** THE PROBLEM **
Where the records hold the string "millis", show the whole line it sits on.

<<<<

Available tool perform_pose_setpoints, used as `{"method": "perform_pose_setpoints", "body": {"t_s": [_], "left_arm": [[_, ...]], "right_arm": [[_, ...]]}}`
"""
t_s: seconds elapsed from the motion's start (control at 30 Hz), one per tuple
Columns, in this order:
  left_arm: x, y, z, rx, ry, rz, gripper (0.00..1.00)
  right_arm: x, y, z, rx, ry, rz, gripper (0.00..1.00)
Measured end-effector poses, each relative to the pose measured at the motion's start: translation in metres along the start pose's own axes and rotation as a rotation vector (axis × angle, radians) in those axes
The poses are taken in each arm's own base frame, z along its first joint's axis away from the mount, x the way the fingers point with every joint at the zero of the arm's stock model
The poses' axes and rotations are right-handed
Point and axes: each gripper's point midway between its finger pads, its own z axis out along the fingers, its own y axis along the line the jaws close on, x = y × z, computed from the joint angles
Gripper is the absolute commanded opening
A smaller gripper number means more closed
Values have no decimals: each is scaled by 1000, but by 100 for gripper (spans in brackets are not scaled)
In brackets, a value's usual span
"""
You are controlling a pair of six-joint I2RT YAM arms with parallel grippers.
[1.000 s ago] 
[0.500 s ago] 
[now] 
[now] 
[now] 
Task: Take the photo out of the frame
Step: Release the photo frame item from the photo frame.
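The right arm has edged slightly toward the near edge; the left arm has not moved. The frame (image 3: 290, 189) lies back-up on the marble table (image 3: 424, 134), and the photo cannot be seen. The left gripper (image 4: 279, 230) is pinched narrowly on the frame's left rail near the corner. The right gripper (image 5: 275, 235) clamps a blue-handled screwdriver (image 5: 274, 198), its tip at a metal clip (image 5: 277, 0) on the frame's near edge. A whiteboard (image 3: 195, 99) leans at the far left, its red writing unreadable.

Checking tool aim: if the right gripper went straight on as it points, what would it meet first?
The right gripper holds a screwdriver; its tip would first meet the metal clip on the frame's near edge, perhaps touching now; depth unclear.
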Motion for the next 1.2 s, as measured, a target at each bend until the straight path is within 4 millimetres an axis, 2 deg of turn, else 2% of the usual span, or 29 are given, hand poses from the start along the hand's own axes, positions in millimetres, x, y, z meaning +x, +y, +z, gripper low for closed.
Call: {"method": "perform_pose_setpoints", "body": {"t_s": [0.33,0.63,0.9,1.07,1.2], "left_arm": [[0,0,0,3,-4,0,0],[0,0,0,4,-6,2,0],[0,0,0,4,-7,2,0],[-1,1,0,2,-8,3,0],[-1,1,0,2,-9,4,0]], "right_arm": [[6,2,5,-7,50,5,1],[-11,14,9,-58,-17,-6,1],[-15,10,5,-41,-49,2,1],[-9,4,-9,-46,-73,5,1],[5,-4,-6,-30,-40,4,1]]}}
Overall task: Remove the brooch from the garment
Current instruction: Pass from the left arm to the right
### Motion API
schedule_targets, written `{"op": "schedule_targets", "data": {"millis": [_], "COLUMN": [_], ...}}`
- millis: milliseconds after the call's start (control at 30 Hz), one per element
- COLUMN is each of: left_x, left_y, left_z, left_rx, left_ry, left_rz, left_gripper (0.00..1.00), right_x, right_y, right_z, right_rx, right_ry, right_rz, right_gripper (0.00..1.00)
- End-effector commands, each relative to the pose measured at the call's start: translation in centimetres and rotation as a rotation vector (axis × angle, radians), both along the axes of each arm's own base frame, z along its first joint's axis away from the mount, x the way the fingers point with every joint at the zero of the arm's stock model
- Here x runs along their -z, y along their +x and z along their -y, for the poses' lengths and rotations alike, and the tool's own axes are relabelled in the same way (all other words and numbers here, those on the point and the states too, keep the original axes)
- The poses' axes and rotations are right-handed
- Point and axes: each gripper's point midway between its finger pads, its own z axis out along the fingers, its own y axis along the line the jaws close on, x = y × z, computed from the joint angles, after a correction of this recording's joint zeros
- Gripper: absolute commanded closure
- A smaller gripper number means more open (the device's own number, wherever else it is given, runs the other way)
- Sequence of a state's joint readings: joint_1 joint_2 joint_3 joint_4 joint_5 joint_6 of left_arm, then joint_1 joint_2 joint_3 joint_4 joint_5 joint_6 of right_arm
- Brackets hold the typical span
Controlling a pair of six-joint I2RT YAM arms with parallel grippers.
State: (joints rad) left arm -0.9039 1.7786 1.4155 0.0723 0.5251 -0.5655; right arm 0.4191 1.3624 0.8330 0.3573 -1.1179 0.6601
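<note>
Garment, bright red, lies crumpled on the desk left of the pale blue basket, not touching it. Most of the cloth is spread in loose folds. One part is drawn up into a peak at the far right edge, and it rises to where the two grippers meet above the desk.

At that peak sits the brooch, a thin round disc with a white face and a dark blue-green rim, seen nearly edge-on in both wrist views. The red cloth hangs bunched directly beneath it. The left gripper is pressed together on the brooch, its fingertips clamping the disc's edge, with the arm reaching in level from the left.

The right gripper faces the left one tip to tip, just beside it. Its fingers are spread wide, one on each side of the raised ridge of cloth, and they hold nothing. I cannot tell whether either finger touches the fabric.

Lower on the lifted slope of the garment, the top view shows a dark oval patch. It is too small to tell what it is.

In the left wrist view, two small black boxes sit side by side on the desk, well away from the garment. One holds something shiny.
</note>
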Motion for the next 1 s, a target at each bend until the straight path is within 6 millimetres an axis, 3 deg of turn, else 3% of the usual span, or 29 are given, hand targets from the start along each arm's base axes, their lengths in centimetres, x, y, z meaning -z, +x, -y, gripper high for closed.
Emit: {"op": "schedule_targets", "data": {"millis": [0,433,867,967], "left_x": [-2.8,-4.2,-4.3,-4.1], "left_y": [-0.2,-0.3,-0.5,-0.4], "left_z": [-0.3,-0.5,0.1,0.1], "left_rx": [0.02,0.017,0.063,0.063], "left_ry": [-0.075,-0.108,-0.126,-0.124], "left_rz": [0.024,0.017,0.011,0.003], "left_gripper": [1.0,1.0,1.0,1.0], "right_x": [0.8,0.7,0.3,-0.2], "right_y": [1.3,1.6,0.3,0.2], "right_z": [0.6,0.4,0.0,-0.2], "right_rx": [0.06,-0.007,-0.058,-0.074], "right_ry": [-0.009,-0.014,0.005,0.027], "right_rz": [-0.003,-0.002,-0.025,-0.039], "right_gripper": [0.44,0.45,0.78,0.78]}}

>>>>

** ANSWER FOR THIS EXERCISE **
schedule_targets, written `{"op": "schedule_targets", "data": {"millis": [_], "COLUMN": [_], ...}}`
- millis: milliseconds after the call's start (control at 30 Hz), one per element
Emit: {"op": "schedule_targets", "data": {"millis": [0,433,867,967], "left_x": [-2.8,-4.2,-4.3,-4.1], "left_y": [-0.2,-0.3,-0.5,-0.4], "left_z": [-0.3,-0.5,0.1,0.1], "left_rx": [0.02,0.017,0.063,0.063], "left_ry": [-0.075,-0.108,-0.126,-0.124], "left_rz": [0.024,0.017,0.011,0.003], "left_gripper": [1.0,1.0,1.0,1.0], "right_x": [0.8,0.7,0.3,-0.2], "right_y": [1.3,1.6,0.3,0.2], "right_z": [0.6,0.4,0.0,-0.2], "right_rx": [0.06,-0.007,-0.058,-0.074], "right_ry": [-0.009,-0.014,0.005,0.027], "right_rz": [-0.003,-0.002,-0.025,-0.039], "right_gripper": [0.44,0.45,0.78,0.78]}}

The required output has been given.